Reproduce the listing exactly and skip over any pictures.

* [Given data]:
.....

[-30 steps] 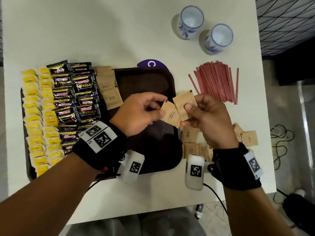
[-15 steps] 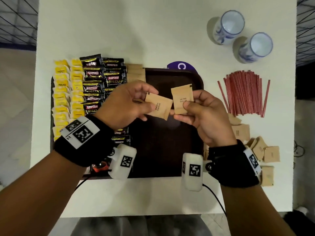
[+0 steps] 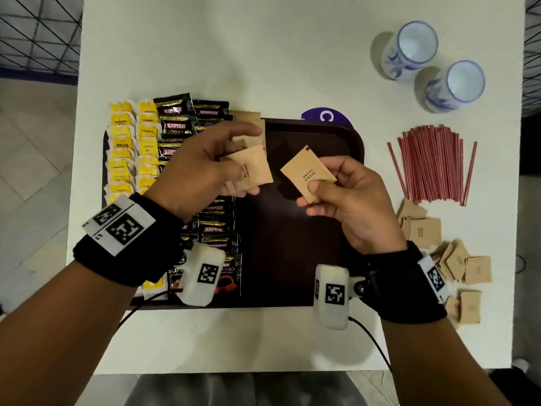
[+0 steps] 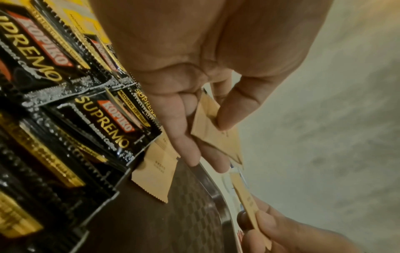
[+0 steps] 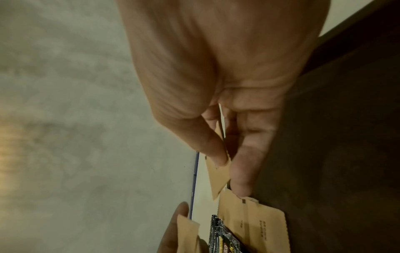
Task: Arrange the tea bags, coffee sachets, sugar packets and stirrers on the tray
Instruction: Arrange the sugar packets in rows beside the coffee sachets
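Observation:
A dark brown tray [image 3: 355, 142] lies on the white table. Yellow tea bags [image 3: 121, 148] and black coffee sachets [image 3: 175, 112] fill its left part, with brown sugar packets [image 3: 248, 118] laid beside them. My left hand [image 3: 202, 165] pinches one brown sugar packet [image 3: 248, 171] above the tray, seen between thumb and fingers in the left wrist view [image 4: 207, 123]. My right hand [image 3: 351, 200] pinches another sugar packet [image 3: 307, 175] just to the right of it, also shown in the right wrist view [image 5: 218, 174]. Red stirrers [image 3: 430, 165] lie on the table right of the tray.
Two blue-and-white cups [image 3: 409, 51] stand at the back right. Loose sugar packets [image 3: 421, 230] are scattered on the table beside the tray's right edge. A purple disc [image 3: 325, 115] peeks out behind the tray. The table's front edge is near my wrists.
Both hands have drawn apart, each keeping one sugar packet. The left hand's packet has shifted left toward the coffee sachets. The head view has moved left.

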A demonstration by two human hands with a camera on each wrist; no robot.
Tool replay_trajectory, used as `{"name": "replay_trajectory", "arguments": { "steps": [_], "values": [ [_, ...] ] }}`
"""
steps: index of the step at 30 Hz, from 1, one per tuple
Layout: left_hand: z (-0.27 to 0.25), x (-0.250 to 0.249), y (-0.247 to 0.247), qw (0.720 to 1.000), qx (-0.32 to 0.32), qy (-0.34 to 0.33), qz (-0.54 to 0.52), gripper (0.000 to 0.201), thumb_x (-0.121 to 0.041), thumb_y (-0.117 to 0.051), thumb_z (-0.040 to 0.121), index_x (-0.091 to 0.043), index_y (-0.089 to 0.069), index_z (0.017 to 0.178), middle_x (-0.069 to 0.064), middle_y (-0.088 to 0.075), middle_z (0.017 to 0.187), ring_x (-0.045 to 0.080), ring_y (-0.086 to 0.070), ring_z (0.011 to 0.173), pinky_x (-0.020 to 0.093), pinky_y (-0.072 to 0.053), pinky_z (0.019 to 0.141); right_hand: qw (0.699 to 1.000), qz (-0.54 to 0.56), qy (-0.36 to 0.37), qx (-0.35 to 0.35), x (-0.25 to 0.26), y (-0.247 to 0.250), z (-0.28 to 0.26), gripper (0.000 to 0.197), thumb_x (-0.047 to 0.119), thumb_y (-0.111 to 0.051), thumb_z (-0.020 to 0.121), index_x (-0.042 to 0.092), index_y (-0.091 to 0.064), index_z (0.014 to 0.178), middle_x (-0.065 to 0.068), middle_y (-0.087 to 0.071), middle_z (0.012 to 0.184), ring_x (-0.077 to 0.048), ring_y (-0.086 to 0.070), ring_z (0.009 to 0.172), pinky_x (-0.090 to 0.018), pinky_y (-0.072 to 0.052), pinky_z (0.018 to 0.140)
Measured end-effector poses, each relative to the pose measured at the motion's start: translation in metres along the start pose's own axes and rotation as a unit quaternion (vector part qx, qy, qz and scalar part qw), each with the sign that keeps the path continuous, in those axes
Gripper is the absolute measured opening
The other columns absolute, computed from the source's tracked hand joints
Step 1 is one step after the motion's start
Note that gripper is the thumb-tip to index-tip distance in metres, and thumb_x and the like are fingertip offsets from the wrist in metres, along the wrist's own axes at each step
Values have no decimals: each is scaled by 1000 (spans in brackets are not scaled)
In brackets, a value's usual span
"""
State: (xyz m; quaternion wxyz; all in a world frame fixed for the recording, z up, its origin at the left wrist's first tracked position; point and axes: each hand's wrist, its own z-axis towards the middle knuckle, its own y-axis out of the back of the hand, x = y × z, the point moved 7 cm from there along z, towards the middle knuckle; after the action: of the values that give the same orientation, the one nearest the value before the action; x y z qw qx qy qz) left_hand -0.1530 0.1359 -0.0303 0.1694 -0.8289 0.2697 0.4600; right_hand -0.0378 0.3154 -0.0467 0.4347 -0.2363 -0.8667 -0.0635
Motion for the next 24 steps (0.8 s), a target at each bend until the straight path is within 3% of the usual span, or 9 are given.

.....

* [Output of the exercise]:
[-30 steps] 
[-15 steps] 
[+0 steps] 
[+0 steps] 
[+0 steps] 
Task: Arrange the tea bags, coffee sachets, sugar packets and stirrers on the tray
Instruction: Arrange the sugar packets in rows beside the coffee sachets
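Observation:
A dark brown tray [image 3: 355, 142] lies on the white table. Yellow tea bags [image 3: 121, 148] and black coffee sachets [image 3: 175, 112] fill its left part, with brown sugar packets [image 3: 248, 118] laid beside them. My left hand [image 3: 202, 165] pinches one brown sugar packet [image 3: 248, 171] above the tray, seen between thumb and fingers in the left wrist view [image 4: 207, 123]. My right hand [image 3: 351, 200] pinches another sugar packet [image 3: 307, 175] just to the right of it, also shown in the right wrist view [image 5: 218, 174]. Red stirrers [image 3: 430, 165] lie on the table right of the tray.
Two blue-and-white cups [image 3: 409, 51] stand at the back right. Loose sugar packets [image 3: 421, 230] are scattered on the table beside the tray's right edge. A purple disc [image 3: 325, 115] peeks out behind the tray. The table's front edge is near my wrists.
Both hands have drawn apart, each keeping one sugar packet. The left hand's packet has shifted left toward the coffee sachets. The head view has moved left.
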
A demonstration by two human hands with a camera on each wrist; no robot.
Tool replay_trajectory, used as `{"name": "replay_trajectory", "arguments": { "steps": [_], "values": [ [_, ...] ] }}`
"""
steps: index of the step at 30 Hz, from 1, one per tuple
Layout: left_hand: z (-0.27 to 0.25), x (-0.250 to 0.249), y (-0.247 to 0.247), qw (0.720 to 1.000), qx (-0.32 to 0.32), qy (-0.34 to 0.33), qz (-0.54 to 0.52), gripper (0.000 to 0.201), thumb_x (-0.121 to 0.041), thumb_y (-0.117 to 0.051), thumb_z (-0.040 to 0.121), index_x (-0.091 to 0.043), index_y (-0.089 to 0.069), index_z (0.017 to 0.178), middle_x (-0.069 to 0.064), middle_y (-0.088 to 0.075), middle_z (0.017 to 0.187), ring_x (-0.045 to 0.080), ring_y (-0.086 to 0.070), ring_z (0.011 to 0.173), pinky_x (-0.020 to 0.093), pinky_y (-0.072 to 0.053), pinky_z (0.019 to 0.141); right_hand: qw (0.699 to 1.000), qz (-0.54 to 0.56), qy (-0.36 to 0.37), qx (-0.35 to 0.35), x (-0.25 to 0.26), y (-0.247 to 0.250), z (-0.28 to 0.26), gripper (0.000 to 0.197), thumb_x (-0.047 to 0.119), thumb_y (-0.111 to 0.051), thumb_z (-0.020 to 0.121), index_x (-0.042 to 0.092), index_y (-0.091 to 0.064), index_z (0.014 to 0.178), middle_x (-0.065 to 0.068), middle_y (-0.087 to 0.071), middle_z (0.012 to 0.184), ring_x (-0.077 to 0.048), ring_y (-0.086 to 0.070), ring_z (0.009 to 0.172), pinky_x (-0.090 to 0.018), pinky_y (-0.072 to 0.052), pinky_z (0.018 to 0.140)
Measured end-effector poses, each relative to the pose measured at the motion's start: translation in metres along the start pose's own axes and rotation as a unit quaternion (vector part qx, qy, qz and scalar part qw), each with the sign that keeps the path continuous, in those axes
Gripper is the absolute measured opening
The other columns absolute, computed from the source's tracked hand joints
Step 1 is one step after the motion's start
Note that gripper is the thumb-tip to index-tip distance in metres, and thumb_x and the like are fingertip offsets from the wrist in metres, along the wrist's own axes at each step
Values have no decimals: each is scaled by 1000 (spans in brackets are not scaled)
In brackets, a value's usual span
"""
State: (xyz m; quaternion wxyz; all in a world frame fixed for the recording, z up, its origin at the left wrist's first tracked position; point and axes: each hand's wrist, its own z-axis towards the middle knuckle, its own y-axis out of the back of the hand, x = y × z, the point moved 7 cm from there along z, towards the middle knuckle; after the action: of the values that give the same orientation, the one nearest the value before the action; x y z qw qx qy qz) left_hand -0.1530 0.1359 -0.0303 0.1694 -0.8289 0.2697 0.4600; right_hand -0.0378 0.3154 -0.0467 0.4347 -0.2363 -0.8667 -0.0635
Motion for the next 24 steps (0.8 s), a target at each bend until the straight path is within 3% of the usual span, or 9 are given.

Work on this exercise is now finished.